Mine de rien, Novak Djokovic joue gros ce dimanche, très gros même. Absent en Australie, battu par Nadal à Roland-Garros et probablement absent à l’US Open puisque les États-Unis imposent toujours la vaccination obligatoire pour les étrangers, Nole sait bien que cette finale représente sa dernière chance de sauver sa saison. Oui, les mots ne sont pas exagérés. S’il s’incline, ce n’est pas sa victoire à Rome qui limitera les dégâts. Pour le Serbe, seuls les Majeurs comptent.

Victorieux six fois à Londres dont lors des trois dernières éditions, Djokovic était le grand favori en arrivant en Angleterre et ce n’est pas le départ prématuré de plusieurs outsiders qui a changé cela, au contraire. Si certains adversaires ne lui ont opposé aucune résistance, Djokovic n’est pas aussi dominateur qu’il a pu l’être par le passé. En six matches, il a tout de même concédé cinq manches. Lors de ses six sacres, sa moyenne de sets perdus avant la grande finale n’est que de 2,6. Ce chiffre n’a jamais dépassé quatre. Une victoire ce dimanche signifierait donc le trophée le plus difficilement conquis par le Serbe, avant la finale.

L’important pour lui sera surtout de bien entamer sa rencontre. Face à un Kyrgios novice en finale qui pourrait se crisper sous le poids de l’enjeu, Djokovic sait qu’il a l’occasion de ne pas le laisser rentrer dans le match en attaquant ce choc pied au plancher. Toutefois, depuis le début du tournoi, le numéro 3 mondial a montré quelques faiblesses en entame de rencontre. Ses cinq sets concédés ont tous été dans les deux premières manches. Dès qu’il a remporté une deuxième manche, il a enchaîné en bouclant la rencontre. Le joueur est d’ailleurs conscient de ce problème : "Lors de la demi-finale, je n’ai pas bien commencé puis, comme souvent dans ce tournoi, j’ai ensuite trouvé mon rythme pour finalement m’imposer."

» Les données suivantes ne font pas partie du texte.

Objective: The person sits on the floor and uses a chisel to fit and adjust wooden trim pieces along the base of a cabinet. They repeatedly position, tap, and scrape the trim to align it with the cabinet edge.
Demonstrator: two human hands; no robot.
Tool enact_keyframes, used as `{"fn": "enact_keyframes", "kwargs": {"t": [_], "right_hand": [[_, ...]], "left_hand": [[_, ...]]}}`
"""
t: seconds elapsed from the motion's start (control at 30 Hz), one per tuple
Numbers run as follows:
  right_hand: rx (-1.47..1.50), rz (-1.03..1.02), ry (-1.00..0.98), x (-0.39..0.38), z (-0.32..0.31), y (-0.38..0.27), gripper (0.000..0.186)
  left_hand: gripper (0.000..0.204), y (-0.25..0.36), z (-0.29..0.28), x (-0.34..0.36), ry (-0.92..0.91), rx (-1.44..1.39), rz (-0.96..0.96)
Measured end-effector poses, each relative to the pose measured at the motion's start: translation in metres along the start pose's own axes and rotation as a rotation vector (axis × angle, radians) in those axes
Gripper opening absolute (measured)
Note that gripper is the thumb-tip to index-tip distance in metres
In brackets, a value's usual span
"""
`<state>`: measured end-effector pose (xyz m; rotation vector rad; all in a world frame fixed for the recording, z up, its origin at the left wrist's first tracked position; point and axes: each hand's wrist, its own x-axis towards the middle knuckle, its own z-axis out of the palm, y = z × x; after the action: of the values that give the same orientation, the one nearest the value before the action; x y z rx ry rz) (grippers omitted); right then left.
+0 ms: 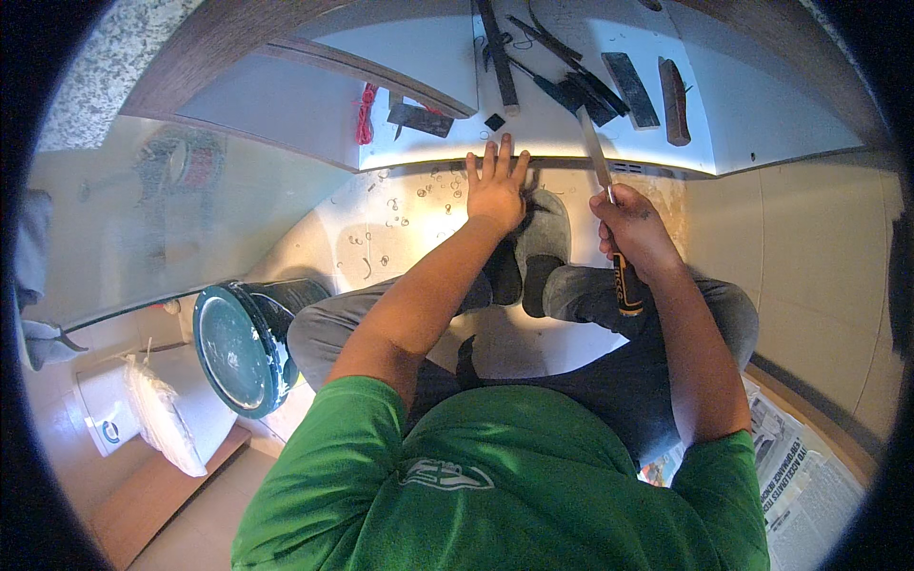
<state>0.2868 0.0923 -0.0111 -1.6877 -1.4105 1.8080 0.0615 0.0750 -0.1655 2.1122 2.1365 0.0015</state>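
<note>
Head view looks down past a green shirt to a crouching person's knees and a white panel (762,114) across the top of the frame; the left hand (495,186) lies flat, fingers spread and straight, gripping nothing, fingertips pressed on the panel's front edge at upper centre; the right hand (633,228) is wrapped tight around the black-and-yellow handle of a chisel (600,176), just right of centre, its flat blade running up to meet that same edge beside the left hand. Small curled shavings (390,205) lie scattered on the pale floor left of the hands, so some cutting along the edge looks already done; how much is left I cannot tell, since the edge itself is too small to read. Other hand tools (619,86) lie on top of the panel, upper centre; a dark green bucket (243,343) stands at lower left; newspaper (809,476) lies at lower right.
</note>
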Motion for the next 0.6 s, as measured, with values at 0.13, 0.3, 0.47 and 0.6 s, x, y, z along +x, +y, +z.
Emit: {"fn": "enact_keyframes", "kwargs": {"t": [0.13, 0.3, 0.47, 0.6], "right_hand": [[-0.009, -0.038, 0.002, 0.003, -0.002, 0.008, 0.017], [0.007, -0.083, 0.003, 0.004, 0.003, 0.012, 0.024], [-0.033, -0.081, -0.055, -0.007, 0.007, 0.008, 0.031], [-0.337, -0.083, -0.059, 0.020, -0.011, 0.010, 0.034]], "left_hand": [[0.084, -0.003, -0.004, -0.004, -0.024, -0.008, 0.000], [0.090, -0.018, -0.001, -0.012, -0.021, 0.026, -0.036], [0.087, -0.052, -0.005, -0.039, -0.018, 0.017, -0.146], [0.049, -0.116, -0.009, -0.092, 0.031, 0.036, -0.152]]}}
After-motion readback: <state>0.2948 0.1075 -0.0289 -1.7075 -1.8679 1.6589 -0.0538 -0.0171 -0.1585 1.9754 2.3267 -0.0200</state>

Le public aime Kyrgios et sa folie, il sera peut-être d’ailleurs d’un grand soutien. Si l’entame de match est à l’avantage de l’outsider du jour, la rencontre pourrait bien ressembler à des "feux d’artifice" comme dit Djokovic, de quoi donner une chance à Kyrgios de rentrer dans le cercle fermé des vainqueurs de Grand Chelem comme Daniil Medvedev, Dominic Thiem ou encore Marin Cilic, juste à côté des légendes de ce sport.